Syria unmasked
28/3/2000

Jerusalem Post:  Ever since Syrian-Israeli negotiations resumed late last year, the conventional wisdom had it that Syria had made a strategic decision to negotiate a peace agreement. A host of sensible reasons emerged in support of this conclusion: President Hafez Assad's deteriorating health, his desire to ease the transition to power for his son, and his desire to regain the Syrian territory lost when he was defense minister.
At the same time, a small group of contrarians - led by Middle East Forum director Daniel Pipes - argued that Assad had come to no such conclusion, and was more interested in the peace process than in peace itself. The Geneva summit should shift the weight of the debate decisively in the contrarians' direction, and cause the policies of the United States and Israel to shift accordingly.
In his first public reaction to the breakup of the summit with no announcement of resumed Syrian-Israeli talks, Prime Minister Ehud Barak stated yesterday that "the masks have been removed." Barak is right. Now we know that even the most artful and flexible formulations devised by Israel and the United States are not enough for Syria. We know that Israel's swallowing its pride - in terms of eschewing the direct, top-level negotiations between leaders that preceded every Arab-Israeli agreement - was to no avail.
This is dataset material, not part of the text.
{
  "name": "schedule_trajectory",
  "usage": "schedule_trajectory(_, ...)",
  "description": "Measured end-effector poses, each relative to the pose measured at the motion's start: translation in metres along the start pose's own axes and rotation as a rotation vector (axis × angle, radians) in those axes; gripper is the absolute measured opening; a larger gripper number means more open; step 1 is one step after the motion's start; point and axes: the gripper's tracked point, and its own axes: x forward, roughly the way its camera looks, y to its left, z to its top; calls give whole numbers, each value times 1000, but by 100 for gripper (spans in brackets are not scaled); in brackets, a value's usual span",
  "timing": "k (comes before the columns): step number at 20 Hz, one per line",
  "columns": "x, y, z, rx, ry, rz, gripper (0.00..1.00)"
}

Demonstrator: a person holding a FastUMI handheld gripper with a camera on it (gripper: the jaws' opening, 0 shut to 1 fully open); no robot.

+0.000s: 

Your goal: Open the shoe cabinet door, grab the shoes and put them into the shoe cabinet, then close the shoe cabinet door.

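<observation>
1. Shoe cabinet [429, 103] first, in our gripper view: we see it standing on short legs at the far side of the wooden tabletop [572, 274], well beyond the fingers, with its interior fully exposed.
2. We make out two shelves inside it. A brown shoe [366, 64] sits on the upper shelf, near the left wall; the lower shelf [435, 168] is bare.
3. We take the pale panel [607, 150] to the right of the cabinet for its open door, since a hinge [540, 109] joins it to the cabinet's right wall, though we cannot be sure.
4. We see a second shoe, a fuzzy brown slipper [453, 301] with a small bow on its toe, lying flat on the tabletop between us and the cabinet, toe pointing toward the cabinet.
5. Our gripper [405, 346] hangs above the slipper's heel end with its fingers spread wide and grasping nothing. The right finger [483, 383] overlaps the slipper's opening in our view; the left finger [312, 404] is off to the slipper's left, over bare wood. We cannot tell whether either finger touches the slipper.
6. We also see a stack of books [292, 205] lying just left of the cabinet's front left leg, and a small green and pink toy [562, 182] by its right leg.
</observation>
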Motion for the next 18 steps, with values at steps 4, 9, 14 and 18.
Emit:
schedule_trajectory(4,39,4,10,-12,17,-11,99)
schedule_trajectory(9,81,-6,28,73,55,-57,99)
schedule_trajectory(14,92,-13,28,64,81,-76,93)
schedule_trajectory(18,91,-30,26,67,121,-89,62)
We know that Syria, far from understanding that Israelis need to see the prospect of some concrete benefit in exchange for painful territorial concessions, has only slid backwards into the sewer of Holocaust denial and anti-Israel vitriol.
According to the Assad-has-made-a-strategic-choice theory, all this maneuvering was simply the standard tacking associated with a tough negotiating process. Former Syrian-track negotiator Prof. Itamar Rabinovich, for example, interpreted a post-Shepherdstown speech by Syrian Foreign Minister Farouk Shara threatening to "restore Palestine in its entirety" as a "an attempt, albeit clumsy, to prepare the groundwork for a settlement with Israel." There comes a point when Occam's razor - the principle that simpler explanations should be preferred until new evidence proves otherwise - should be applied. Following the simplest interpretation of its behavior and interests, Syria is attempting to breath just enough life into the peace process to keep itself off the list of pariah states, but not so much life that a peace agreement must actually be concluded.
The wisdom of this strategy was amply demonstrated by the Geneva summit itself. What other leader of a nation on the State Department's infamous "state-supported terrorism" list warrants a special detour by the president of the United States for a private meeting? In terms of human rights, the totalitarian nature of the regime, its support for terrorism, and even aggression against and occupation of neighboring countries, the parallels between Saddam Hussein's Iraq and Hafez Assad's Syria are compelling. Yet while Saddam is still attempting to wriggle out from under an unprecedentedly harsh sanctions regime almost a decade after having been ousted from Kuwait, Assad can subjugate Lebanon and wage a proxy war against Israel almost with impunity.
For Assad, a reasonable cost-benefit analysis seems to weigh heavily against concluding a peace agreement with Israel (as opposed to talking about one). Peace could jeopardize Syria's grip on Lebanon, a much more substantial and lucrative territory than the Golan Heights. Peace would inevitably kindle some process of modernization - with all its economic benefits and political risks. Finally, peace would deprive the minority Alawite regime of a great unifying force within heterogeneous Syrian society - enmity of Israel.
The choice between alternative theories of Syrian behavior is not just an academic exercise, but has far-reaching policy implications. If Syria has made the alleged strategic choice for peace, then all that is left is to go through the painstaking and nerve-wracking process of negotiations. If, however, a more reasonable hypothesis is that Syria is happiest dangling the prospect of peace without ever concluding a treaty, than a different set of policies is required.
For the United States, the realization that Syria is not serious about, and may in fact be avoiding peace, should dictate treating Damascus more in line with its actual behavior than with unsubstantiated expectations of future improvements. This means insisting that Syria is not exempt from international law, and can no longer treat Lebanon as an object for plunder and a launching pad for attacks against Israel, regardless of Israel's presence on the Golan Heights.
Israel, for its part, should move up the self-imposed deadline for withdrawal from Lebanon from July. This, coupled with a diplomatic effort to enlist the United Nations to facilitate an Israeli withdrawal through implementation of Security Council Resolution 425, is an appropriate response to the unmasking of Syrian intransigence in Geneva.